In general, a conventional communication system supports a limited number of connections, which are also easy to achieve. However, with development of communication technology, in addition to supporting conventional communication, a mobile communication system also has to support device to device (D2D) communication, machine to machine (M2M) communication, machine type communication (MTC), vehicle to vehicle (V2V) communication, or vehicle to everything (V2X) communication, etc., for example. Embodiments of the disclosure may also apply to these communication systems.
In an example, a communication system in embodiments of the disclosure apply to a carrier aggregation (CA) scene, a dual connectivity (DC) scene, as well as a standalone (SA) networking scene.
In an example, a communication system in embodiments of the disclosure apply to an unlicensed spectrum. An unlicensed spectrum may also be deemed as a shared spectrum. Alternatively, a communication system in embodiments of the disclosure may also apply to a licensed spectrum. A licensed spectrum may also be deemed as an unshared spectrum.
Embodiments of the disclosure describe each embodiment with reference to a network device as well as a terminal. A terminal may also be referred to as a user equipment (UE), an access terminal, a user unit, a user station, a mobile station, a remote station, a remote terminal, a mobile device, a user terminal, a terminal device, a wireless communication device, a user agent, or a user apparatus, etc.
A terminal may be a station (ST) in WLAN, and may be a cell phone, a cordless phone, a session initiation protocol (SIP) phone, a wireless local loop (WLL) station, a personal digital assistant (PDA) device, a handheld device capable of radio communication, a computing device, or another processing device connected to a radio modem, an onboard device, a wearable device, a terminal device in a next-generation communication system such as a NR network, or a terminal device in a future evolved public land mobile network (PLMN), etc.
In embodiments of the disclosure, a terminal may be deployed on land, such as indoor or outdoor, handheld, wearable, or onboard; on water (such as a ship, etc.); and may also be airborne such as onboard an aircraft, a balloon, a satellite, etc.

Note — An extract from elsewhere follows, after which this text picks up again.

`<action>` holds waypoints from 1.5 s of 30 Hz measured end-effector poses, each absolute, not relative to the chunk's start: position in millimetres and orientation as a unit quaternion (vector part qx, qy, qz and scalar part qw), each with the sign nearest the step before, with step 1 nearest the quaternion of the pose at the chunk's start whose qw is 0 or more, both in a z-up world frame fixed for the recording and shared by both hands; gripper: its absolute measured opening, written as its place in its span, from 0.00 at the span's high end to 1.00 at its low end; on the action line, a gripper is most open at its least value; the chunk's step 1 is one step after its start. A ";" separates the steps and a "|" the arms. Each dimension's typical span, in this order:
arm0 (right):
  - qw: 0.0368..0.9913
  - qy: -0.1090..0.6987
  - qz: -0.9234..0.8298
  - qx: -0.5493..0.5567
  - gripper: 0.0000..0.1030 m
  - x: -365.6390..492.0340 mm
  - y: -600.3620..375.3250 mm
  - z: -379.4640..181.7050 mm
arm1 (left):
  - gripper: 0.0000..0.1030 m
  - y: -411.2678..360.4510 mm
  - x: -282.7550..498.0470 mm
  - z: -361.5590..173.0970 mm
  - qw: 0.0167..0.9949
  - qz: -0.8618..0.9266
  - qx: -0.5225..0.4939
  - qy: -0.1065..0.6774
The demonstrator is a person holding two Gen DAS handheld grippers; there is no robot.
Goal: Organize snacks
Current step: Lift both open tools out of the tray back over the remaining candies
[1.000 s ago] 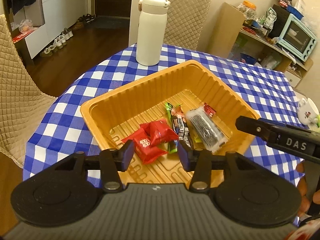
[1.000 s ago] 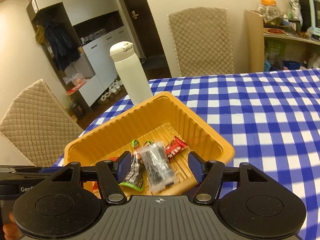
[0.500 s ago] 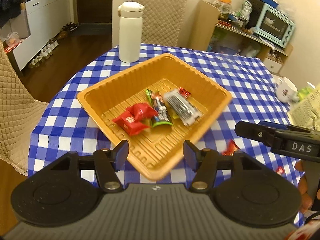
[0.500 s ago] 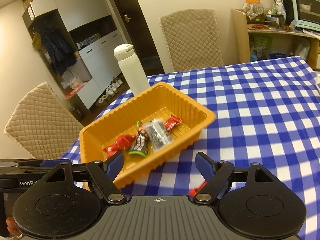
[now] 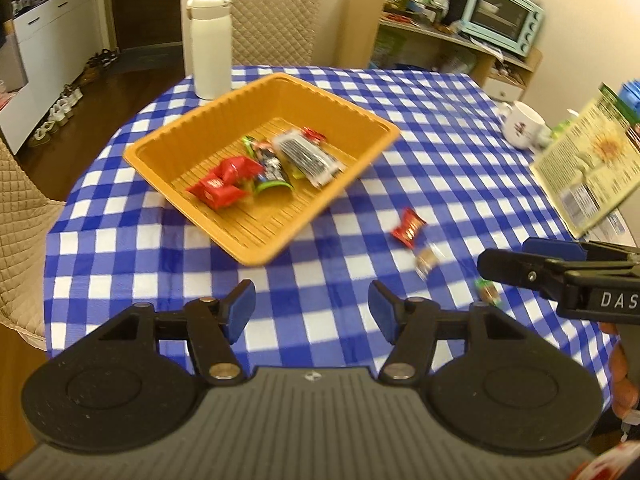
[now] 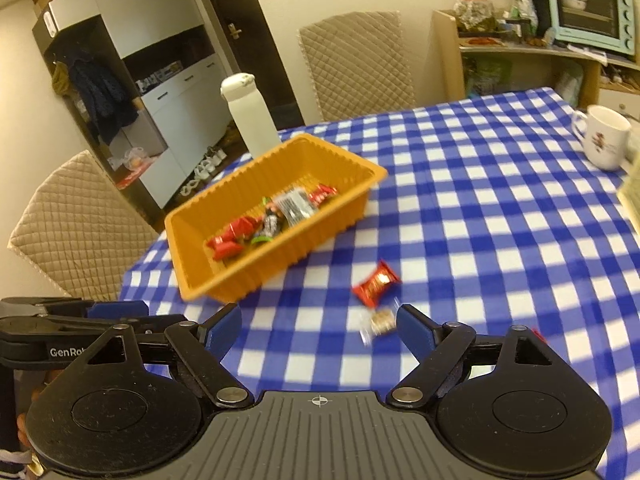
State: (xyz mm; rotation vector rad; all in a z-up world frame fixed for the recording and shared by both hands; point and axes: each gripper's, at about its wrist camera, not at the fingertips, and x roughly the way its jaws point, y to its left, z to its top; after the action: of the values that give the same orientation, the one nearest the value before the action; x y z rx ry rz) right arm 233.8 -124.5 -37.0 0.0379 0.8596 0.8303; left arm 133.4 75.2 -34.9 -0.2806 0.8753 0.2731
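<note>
- The left gripper [image 5: 311, 307] is spread wide and holds nothing.
- The right gripper [image 6: 318, 331] is spread wide too.
- Snacks lie in the orange tray [image 5: 348, 110].
- A red candy [image 6: 376, 283] lies on the table beside it.

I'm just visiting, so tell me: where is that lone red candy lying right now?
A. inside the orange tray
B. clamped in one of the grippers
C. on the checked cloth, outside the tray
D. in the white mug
C: the red candy lies on the checked cloth, apart from the orange tray, and both the right gripper and left gripper are open and empty.
</note>
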 end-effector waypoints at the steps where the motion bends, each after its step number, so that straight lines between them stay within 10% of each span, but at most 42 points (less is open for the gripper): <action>1: 0.827 0.407 0.388 0.018 0.18 229.6 -129.9 -37.6 | 0.42 71.1 131.7 -35.1 0.888 0.126 -0.133 0.422; 45: 0.814 0.491 0.309 -0.017 0.18 190.2 -203.2 -89.7 | 0.42 -5.8 130.0 -77.5 0.864 0.029 -0.060 0.499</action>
State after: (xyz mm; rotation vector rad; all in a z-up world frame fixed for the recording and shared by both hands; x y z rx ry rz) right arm 190.2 -203.2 -89.7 -0.0362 1.0488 0.6589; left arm 130.0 -5.8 -77.5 -0.1251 1.0469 0.0601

In embodiments of the disclosure, a terminal may be a mobile phone, a pad, a computer with a wireless transceiving function, a virtual reality (VR) terminal device, an augmented reality (AR) terminal device, a wireless terminal device in industrial control, a wireless terminal device in self driving, a wireless terminal device in remote medical, a wireless terminal device in a smart grid, a wireless terminal device in transportation safety, a wireless terminal device in a smart city, or a wireless terminal device in a smart home, etc.
Illustratively but not limitingly, in embodiments of the disclosure, the terminal may be further a wearable equipment. A wearable equipment may also be referred to as a wearable smart equipment, and is a blanket term for wearable equipment developed by applying intelligent design to everyday wear using wearable technology, such as glasses, gloves, watches, clothing, shoes, etc. A wearable equipment is a portable equipment direct worn by a user, or integrated to clothes or an accessory of the user. A wearable equipment not only may be a hardware equipment, but also may implement a powerful function through software support, data exchange, cloud exchange, etc. A wearable smart equipment in general may include one with comprehensive functions, being large-sized, and implementing all or some of the functions independent of any smart mobile phone, such as a smart watch, smart glasses, etc., and one that focuses on just a certain application function and that has to be used together with another equipment such as a smart mobile phone, such as various smart bracelets, smart jewelry for monitoring a physical sign, etc.
In embodiments of the disclosure, a network device is configured to communicate with a mobile device. A network device may be an access point (AP) in WLAN, a base transceiver station (BTS) in GSM or CDMA, a node B (NB) in WCDMA, an evolutional node B (eNB or eNodeB) in LTE, or a relay or an AP, or an onboard device, a wearable device as well as a network device or a base station (next generation NodeB, gNB) in a NR network or a network device in a future evolved PLMN or a network device in an NTN network, etc.
Illustratively but not limitingly, in embodiments of the disclosure, a network device may have mobile characteristics. For example, a network device may be a mobile device. In an example, a network device may be a satellite, a balloon station, etc. For example, the satellite may be a low earth orbit (LEO) satellite, a medium earth orbit (MEO) satellite, a geostationary earth orbit (GEO) satellite, a high elliptical orbit (HEO) satellite, etc. In an example, a network device may be further a base station provided at a location such as on land, on water, etc.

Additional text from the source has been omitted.